In another series of collaborative studies, we focused on the use of the potent alpha emitter bismuth-213 for radionuclide therapy [15,16,17,18]. So, we optimized the labeling conditions of 213Bi-DOTATATE for preclinical applications of peptide receptor-targeted alpha therapy plus we evaluated whether 213Bi-DOTATATE was suitable for the treatment of both larger neuroendocrine tumors overexpressing SSTR2 in comparison to its effectiveness in smaller tumors. Based on the results of the studies we concluded that 213Bi-DOTATATE demonstrated a great therapeutic effect in both small and larger tumor lesions, whereas higher probability for stable disease was found in animals with small tumors.

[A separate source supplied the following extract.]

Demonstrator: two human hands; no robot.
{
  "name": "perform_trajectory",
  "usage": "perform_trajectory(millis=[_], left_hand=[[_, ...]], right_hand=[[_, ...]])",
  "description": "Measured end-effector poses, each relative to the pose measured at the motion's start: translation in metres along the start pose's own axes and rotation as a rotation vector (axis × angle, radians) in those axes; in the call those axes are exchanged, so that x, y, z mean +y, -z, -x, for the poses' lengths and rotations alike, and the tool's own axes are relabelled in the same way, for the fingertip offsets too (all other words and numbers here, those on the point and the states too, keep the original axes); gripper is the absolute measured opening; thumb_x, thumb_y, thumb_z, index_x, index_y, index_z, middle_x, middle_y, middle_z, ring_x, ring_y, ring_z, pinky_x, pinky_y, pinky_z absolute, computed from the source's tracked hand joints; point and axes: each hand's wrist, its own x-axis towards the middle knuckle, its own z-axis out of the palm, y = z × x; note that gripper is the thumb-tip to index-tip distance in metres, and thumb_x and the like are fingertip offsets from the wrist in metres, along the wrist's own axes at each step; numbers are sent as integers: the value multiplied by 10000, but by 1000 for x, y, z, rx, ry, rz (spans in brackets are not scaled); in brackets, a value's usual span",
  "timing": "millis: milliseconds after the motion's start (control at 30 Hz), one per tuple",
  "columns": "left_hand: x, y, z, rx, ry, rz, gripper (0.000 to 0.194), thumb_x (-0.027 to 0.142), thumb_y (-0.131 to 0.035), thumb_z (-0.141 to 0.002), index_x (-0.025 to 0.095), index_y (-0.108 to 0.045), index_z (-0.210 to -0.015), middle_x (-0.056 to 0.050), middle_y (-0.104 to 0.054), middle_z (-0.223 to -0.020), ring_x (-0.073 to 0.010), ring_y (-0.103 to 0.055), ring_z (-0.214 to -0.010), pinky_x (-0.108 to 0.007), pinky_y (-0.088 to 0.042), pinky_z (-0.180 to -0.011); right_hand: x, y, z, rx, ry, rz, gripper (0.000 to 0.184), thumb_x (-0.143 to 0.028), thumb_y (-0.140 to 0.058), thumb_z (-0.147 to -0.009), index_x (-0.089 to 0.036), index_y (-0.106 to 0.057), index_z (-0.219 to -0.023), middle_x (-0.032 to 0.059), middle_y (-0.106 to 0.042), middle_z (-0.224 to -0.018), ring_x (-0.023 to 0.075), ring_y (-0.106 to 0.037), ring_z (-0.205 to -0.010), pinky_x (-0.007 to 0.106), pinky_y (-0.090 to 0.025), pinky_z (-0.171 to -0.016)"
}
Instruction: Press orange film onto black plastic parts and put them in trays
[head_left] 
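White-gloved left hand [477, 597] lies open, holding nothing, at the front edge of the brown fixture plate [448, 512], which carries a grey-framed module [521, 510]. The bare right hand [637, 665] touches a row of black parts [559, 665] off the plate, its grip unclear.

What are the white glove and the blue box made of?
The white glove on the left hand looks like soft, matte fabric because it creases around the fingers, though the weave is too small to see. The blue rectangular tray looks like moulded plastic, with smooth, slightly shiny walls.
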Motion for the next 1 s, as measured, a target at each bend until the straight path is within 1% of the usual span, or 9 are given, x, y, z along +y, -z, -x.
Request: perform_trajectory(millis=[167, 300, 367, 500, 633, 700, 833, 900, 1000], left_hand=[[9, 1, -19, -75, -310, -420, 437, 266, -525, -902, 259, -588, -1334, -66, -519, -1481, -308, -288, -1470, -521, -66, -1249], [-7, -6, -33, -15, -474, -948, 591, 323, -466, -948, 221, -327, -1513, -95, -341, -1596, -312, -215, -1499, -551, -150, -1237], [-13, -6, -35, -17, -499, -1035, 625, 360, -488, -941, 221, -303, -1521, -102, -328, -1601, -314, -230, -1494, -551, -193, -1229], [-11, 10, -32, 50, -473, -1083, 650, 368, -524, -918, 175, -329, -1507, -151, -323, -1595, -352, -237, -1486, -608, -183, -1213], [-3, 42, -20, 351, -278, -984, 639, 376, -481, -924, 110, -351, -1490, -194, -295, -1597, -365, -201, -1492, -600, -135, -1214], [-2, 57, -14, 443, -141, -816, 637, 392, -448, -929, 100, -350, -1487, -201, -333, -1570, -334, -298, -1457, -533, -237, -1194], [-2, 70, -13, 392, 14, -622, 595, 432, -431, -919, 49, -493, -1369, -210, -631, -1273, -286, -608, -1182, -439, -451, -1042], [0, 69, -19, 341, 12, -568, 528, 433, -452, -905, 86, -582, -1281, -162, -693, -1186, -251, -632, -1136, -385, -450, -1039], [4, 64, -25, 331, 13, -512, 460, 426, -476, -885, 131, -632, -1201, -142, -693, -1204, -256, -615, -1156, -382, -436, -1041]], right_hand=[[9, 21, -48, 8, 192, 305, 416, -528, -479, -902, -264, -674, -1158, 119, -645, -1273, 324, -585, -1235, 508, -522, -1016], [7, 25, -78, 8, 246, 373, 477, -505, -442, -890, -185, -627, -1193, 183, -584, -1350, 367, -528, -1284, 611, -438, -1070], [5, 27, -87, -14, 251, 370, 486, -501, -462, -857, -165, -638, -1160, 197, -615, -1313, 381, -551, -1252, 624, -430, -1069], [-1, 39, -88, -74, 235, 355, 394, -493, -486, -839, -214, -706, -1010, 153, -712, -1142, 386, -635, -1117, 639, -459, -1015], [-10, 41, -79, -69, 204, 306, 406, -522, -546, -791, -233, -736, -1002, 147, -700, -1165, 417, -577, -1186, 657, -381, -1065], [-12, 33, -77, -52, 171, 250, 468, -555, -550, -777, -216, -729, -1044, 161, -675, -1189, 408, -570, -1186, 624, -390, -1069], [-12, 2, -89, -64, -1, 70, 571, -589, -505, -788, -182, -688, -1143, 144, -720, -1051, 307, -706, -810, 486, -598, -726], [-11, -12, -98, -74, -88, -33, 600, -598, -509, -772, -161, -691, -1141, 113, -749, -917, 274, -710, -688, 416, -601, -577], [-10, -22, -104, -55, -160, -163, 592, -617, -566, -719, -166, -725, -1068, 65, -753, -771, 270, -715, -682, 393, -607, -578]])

In the text above, beautiful examples of translational research, from bench to bedside, have been shown. To further improve translational research, sophisticated cancer models are now available to address cancer-related research questions. Technological developments in probe synthesis and labeling have resulted in most promising imaging and therapeutic probes with the potential for basic research, as well as for translational and clinical applications. Moreover, translational collaborative studies as referred to above have shown that developments and improvements of multimodal imaging methods for use in animal research have substantially strengthened the field of preclinical theranostics. Improvements in all these research fields improved rapid translation of new therapies into the clinic [19].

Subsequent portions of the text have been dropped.